I write this post on my parents' computer on what must be one of the slowest connections to the internet since 2400 bauds. Yesterday I finally got two hours of sleep, then did two important meetings, and then hit the road to Arkansas. My parents live in the 14,000 person town of Camden. The postman who lobbied to get the words "In God We Trust" placed on the coins lived in Camden. I could not describe the town better than in that sentence.

A family friend allowed our family to use his gorgeous ante-bellum home for my sister's wedding. Her fiance's family, from Oklahoma, is into horses, so the wedding was an informal wedding with western attire encouraged. I don't have a bolo or ostrich skin boots, so I worried about being misplaced, but fortunately,
"western attire" did not receive any of its more outre interpretations among the guests.

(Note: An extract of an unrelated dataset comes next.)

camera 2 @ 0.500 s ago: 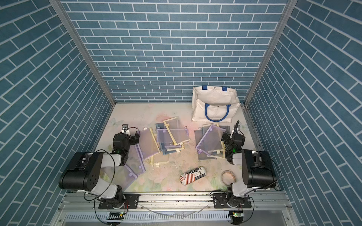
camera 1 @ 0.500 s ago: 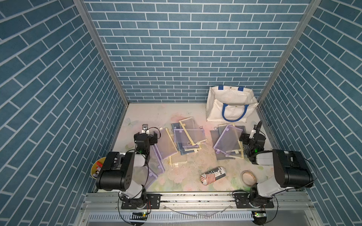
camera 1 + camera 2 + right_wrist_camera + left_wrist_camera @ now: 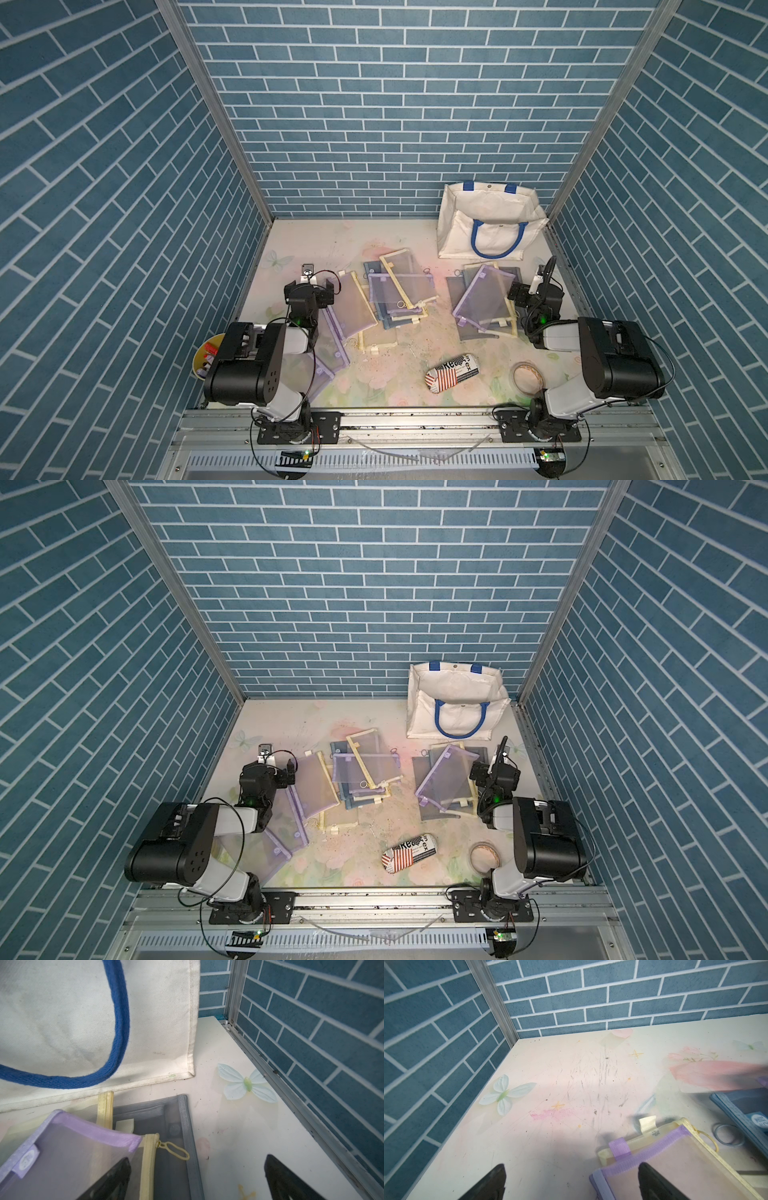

The wedding was attended only by family and a very few friends. The living room of the home had a large "square grand piano" (I/'d never seen such a curious thing before), upon which were placed a Bible (open to the 23rd Psalm--"the Lord is My Shepherd"), huge pots of green caladium leaves, five candles gently burning,
and some antique roses. The bride wore a simple white tea dress; the groom and his father wore jeans and matching western shirts. The minister wore a curious suit that was neither quite a Sunday go to meeting suit nor westernwear.
He was a handsome, earnest fellow. Although I am in the main hormonally impaired to assess male beauty, I do believe that if he hadn't been called to charismatic ministry, he might have carved out a career for himself in charismatic sin.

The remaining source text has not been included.